Things are changing and the thing that is causing the change is USB-drives. The small data-sticks that are smuggled in from China are used to share South Korea pop-culture: K-pop, movies and dramas. If ever North Koreans thought that the South is an impoverished puppet of America, then K-pop and South Korean television are the cure. The American influence (in the form of hip-hop and other fashions) is undeniable, but if there is one thing that these South Korean mass media do not depict is that South Korea is an impoverished country. Far from it. The cars, the clothes, the technology, the recreations in South Korean mass media are dripping with affluences and excess.



And so I believe change in North Korea is inevitable. While millions of North Koreans go hungry, go cold, and are oppressed, they are becoming increasingly aware that their Southern neighbours are living the good life. (Many homeless and poor South Koreans may disagree, but that is besides the point.) The North Korean regime is based on the lies that the whole world is out to get them and that the South is a poor puppet state controlled by the American Imperialists. What the North Korean populace is slowly realising is that most of the world don't even think about North Korea, and that South Koreans are clearly better off, what ever else they may think about democracy and imperialism. And let's not for a moment forget the terrible power of greed and and lust for hedonistic decadence, that is so part of the human psyche. For North Korean men watching South Korean music videos, it must be like watching porn! K-pop videos just ooze sex and decadence.

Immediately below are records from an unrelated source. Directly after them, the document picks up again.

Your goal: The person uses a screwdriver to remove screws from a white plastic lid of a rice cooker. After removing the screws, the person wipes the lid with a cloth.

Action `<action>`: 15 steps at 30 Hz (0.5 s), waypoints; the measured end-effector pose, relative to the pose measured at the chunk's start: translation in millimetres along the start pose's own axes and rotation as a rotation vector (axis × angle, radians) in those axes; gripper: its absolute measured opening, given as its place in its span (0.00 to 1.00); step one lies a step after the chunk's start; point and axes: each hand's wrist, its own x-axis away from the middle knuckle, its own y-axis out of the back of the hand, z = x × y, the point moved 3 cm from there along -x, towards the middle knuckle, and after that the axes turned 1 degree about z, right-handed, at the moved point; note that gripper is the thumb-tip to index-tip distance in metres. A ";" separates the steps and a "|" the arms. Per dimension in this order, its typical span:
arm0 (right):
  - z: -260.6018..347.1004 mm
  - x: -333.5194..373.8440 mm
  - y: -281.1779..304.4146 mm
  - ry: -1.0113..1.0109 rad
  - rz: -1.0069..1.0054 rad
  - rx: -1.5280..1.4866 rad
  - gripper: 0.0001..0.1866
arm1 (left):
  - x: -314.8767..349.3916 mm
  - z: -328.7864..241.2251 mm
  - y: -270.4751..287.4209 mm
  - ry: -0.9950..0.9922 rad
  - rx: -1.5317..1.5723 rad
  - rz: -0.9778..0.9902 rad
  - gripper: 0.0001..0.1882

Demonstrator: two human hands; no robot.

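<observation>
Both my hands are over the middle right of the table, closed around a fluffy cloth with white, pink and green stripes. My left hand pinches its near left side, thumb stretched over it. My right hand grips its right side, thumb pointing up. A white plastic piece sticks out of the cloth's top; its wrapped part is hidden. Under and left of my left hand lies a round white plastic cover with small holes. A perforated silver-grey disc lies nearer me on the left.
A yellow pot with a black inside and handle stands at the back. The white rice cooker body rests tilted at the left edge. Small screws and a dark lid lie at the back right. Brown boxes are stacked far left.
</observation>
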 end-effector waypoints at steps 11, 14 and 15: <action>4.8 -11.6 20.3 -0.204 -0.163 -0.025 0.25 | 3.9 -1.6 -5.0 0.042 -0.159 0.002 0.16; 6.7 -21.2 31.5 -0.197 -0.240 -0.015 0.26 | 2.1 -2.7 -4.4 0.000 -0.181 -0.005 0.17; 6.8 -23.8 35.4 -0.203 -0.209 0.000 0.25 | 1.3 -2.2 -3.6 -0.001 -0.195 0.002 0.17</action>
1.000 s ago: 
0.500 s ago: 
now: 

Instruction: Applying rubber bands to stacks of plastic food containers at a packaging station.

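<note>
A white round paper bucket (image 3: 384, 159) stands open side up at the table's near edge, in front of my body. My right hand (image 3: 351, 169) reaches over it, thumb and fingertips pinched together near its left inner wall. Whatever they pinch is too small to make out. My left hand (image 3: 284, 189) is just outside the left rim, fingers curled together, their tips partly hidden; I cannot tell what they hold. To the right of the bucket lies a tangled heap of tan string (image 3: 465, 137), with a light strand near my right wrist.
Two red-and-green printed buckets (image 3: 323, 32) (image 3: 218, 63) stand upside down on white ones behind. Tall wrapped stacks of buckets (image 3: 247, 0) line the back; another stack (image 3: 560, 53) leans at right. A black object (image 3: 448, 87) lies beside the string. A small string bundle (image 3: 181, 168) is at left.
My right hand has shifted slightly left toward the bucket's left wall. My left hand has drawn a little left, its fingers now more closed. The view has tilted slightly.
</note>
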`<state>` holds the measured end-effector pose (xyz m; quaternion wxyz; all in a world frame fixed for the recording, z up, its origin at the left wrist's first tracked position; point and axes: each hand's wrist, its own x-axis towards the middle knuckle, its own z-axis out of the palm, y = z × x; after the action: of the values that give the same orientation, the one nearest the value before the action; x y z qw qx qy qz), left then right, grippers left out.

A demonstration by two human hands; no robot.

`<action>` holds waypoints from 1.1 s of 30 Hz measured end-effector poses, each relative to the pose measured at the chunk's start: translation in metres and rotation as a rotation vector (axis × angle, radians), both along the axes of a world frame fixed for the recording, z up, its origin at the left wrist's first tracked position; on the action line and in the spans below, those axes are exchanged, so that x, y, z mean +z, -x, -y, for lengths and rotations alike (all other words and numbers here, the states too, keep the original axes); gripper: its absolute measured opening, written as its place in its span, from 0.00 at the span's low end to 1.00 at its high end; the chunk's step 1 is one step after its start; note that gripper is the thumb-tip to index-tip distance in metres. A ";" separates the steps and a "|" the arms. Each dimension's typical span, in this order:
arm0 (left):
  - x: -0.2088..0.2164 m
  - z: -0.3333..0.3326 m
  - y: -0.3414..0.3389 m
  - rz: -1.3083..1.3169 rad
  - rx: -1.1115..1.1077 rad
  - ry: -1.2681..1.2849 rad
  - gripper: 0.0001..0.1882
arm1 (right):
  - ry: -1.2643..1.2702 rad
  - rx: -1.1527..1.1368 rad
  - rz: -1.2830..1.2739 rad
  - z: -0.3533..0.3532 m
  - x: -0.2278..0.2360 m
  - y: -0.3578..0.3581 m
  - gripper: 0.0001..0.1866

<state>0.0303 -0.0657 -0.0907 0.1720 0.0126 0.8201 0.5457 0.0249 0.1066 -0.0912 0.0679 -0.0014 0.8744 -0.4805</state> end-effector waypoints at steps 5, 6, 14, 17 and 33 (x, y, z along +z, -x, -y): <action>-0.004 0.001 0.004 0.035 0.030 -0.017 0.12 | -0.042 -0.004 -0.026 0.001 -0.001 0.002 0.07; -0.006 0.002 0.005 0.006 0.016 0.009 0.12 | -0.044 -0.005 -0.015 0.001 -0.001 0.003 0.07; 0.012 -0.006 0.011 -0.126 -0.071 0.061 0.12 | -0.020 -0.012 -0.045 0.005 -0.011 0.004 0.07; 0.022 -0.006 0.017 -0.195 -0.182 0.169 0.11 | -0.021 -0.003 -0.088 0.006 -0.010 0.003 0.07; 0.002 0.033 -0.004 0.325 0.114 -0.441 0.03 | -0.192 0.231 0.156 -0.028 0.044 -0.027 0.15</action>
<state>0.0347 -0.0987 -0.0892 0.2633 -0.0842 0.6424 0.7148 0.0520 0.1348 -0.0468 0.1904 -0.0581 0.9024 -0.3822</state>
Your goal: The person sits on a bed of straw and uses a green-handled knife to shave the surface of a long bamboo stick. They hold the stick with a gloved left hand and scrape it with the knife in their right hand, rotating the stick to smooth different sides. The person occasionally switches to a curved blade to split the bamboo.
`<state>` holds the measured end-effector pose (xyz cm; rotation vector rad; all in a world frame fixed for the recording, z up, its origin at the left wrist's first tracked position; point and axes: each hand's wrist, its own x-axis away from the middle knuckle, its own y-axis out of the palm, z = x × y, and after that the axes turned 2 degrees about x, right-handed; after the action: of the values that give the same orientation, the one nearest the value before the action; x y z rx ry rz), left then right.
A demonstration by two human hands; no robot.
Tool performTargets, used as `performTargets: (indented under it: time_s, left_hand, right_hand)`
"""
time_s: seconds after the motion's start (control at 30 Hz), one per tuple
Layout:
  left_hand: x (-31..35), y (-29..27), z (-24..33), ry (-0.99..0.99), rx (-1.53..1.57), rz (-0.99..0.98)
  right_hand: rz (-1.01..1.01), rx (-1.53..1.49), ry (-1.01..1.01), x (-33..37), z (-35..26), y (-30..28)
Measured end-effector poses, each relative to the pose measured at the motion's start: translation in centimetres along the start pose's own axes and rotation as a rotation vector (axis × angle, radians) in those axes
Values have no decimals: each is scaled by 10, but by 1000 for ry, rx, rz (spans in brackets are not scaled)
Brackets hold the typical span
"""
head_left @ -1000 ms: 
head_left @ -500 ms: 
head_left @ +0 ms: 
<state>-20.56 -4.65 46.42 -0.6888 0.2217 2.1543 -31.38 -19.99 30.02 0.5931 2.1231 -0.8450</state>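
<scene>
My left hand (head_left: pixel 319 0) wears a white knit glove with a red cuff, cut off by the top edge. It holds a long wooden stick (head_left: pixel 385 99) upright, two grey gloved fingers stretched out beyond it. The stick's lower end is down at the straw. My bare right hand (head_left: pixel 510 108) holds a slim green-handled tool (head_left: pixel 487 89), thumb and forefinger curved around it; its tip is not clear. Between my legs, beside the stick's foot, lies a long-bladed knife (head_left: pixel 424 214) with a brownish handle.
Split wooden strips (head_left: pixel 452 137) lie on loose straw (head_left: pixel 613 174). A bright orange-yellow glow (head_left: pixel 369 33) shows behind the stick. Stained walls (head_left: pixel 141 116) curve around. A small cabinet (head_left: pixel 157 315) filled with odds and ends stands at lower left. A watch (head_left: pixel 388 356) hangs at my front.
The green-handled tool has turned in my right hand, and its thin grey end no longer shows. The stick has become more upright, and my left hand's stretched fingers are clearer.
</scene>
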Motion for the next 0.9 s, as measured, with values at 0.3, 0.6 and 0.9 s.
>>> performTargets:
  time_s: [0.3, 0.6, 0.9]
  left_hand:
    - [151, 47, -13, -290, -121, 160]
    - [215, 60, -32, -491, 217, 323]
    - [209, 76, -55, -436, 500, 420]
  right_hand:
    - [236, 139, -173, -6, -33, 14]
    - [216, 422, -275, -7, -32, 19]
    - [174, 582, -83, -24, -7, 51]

Change is coming. If actual reunification will ever occur, I don't know. I still believe it is quite unlikely. But nevertheless, change is coming to North Korea—of that I have little doubt. It may not reunify, but the Hermit Kingdom will open up.

2 comments:

BoerinBallingskap said...

Baie interessante feite hierdie. Ek dink in hierdie geglobaliseerde wereld van vandag, kan geen land in totale isolasie leef nie. Ek het dit ook reeds verskeie kere gese dat 'n herenigde Korea 'n historiese onafwendbaarheid is. Hulle was immers een land vir eeue en is net nou vir sowat 60 jaar geskei.

Oor die K-Pop: Ek dink ek is besig om versadigingspunt te bereik. Party musiek groei op mens, ander groei van jou af. K-pop is lg. Dis jammer dat dit die Noord-Koreane se inleiding tot SK moet wees...

Skryfblok said...

Lol. Ja, dit is sekerlik nie die beste inleiding tot 'n nuwe kultuur nie en ek moet saamstem dat K-pop is nie my koppietee nie. Oor die algemeneen is ek nie gaande oor popmusiek nie.

Wat ek wel kan sê van die Koreane is dat hulle hierdie (dans) genre beslis bemeester het.